Autocrine regulation of myocyte CA3 expression by VEGF

Cardiac myocytes can rapidly adjust their expression of gap junction channel proteins in response to changes in load. Previously, we showed that after only 1 hour of linear pulsatile stretch (110% of resting cell length; 3 Hz), expression of connexin43 (Cx43) by cultured neonatal rat ventricular myocytes is increased by approximate to2-fold and impulse propagation is significantly more rapid. In the present study, we tested the hypothesis that vascular endothelial growth factor (VEGF), acting downstream of transforming growth factor-beta (TGF-beta), mediates stretch-induced upregulation of Cx43 expression by cardiac myocytes.
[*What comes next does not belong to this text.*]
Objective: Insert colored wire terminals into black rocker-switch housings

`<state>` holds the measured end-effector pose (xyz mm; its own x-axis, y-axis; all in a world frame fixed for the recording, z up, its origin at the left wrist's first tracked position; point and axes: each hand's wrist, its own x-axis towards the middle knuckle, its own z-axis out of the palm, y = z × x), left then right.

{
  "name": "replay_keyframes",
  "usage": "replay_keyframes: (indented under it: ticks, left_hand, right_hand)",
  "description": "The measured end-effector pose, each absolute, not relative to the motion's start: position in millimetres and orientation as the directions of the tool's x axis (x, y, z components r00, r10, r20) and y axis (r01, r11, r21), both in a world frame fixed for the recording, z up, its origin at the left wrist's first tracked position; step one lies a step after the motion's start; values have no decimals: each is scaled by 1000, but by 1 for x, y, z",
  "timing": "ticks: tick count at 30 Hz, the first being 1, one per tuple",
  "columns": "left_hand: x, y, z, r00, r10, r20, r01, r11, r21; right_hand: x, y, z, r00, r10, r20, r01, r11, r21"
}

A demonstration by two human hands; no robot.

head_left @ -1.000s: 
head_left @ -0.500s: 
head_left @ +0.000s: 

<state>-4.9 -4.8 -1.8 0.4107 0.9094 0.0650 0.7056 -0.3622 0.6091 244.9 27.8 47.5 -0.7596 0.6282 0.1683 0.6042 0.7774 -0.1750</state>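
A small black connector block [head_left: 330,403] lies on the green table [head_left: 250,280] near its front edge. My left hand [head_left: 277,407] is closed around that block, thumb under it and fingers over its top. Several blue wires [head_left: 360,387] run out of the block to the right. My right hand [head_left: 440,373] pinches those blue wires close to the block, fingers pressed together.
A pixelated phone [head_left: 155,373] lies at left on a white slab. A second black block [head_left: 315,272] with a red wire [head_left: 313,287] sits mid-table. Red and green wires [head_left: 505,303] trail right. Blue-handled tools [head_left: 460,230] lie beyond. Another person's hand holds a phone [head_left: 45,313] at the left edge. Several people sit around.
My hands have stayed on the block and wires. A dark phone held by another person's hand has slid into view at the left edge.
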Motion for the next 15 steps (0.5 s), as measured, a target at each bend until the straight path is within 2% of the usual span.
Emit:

Incubation of nonstretched cells with exogenous VEGF (100 ng/mL) or TGF-beta (10 ng/mL) for 1 hour increased Cx43 expression by approximate to1.8-fold, comparable to that observed in cells subjected to pulsatile stretch for 1 hour. Stretch-induced upregulation of Cx43 expression was blocked by either anti-VEGF antibody or anti-TGF-beta antibody. Stretch-induced enhancement of conduction was also blocked by anti-VEGF antibody. ELISA assay showed that VEGF was secreted into the culture medium during stretch. Furthermore, stretch-conditioned medium stimulated Cx43 expression in nonstretched cells. This effect was also blocked by anti-VEGF antibody. Upregulation of Cx43 expression stimulated by exogenous TGF-beta was blocked by anti-VEGF antibody, but VEGF-stimulation of Cx43 expression was not blocked by anti-TGF-beta antibody. Thus, stretch-induced upregulation of Cx43 expression is mediated, at least in part, by VEGF, which acts downstream of TGF-beta. Because the cultures contained only approximate to5% nonmyocytic cells, these results indicate that myocyte-derived VEGF, secreted in response to stretch, acts in an autocrine fashion to enhance intercellular coupling.